— Activity —
Each line of the material, from the first through the one containing "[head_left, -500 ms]", is to be written out exactly.

[Start of section]

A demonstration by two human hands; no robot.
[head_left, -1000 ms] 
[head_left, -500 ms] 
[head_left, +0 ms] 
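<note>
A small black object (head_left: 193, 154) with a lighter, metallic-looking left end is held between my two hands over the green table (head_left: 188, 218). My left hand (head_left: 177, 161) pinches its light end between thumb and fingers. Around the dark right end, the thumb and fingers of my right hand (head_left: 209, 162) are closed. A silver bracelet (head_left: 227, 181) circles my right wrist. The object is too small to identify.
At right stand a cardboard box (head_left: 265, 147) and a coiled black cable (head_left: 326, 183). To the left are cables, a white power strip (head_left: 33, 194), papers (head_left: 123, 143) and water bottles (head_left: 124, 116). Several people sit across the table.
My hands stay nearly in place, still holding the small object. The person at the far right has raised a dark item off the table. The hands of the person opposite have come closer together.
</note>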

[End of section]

— Worked solution —
A demonstration by two human hands; no robot.
[head_left, -1000 ms] 
[head_left, -500 ms] 

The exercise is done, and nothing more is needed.